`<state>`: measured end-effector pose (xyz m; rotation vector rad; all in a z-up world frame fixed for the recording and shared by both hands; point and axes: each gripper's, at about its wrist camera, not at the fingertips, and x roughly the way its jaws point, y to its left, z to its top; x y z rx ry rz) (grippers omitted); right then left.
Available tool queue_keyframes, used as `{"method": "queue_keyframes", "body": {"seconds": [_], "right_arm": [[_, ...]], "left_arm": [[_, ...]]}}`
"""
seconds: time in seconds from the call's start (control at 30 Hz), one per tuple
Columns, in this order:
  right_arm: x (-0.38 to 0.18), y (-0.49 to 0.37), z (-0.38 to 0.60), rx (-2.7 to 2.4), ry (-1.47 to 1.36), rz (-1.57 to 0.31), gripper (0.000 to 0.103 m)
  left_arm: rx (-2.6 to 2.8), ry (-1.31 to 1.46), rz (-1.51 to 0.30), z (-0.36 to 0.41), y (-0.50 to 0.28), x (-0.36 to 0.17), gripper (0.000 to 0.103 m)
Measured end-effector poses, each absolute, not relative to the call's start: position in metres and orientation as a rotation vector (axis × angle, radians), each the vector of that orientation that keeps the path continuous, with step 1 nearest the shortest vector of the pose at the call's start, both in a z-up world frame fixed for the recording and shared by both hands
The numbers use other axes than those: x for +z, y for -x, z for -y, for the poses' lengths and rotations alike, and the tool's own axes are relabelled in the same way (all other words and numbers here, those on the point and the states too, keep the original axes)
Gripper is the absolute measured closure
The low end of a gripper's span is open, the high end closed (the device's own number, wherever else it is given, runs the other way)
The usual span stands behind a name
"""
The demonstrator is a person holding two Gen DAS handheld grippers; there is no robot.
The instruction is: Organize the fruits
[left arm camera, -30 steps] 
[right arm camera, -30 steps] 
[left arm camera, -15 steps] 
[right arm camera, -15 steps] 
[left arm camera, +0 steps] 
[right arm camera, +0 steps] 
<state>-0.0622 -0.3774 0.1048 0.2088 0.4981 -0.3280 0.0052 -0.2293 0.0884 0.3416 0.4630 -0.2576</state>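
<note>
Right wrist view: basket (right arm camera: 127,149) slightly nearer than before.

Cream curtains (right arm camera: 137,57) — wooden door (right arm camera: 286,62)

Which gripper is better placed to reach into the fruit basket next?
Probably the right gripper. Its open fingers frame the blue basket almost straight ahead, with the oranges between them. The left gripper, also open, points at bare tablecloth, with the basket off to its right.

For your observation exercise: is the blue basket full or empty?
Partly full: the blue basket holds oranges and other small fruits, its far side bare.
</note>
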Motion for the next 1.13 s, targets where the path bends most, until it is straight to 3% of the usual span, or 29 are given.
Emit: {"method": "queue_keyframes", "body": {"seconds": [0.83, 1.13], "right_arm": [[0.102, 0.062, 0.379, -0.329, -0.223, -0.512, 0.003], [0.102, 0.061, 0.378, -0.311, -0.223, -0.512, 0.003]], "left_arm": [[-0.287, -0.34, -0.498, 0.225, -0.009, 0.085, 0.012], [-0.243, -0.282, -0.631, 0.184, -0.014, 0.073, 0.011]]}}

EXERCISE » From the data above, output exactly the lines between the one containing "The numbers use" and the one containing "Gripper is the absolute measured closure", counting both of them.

RESULT OF THE TASK »
The numbers use other axes than those: x for +z, y for -x, z for -y, for the poses' lengths and rotations alike, and the tool's own axes are relabelled in the same way (all other words and numbers here, those on the point and the states too, keep the original axes)
Gripper is the absolute measured closure

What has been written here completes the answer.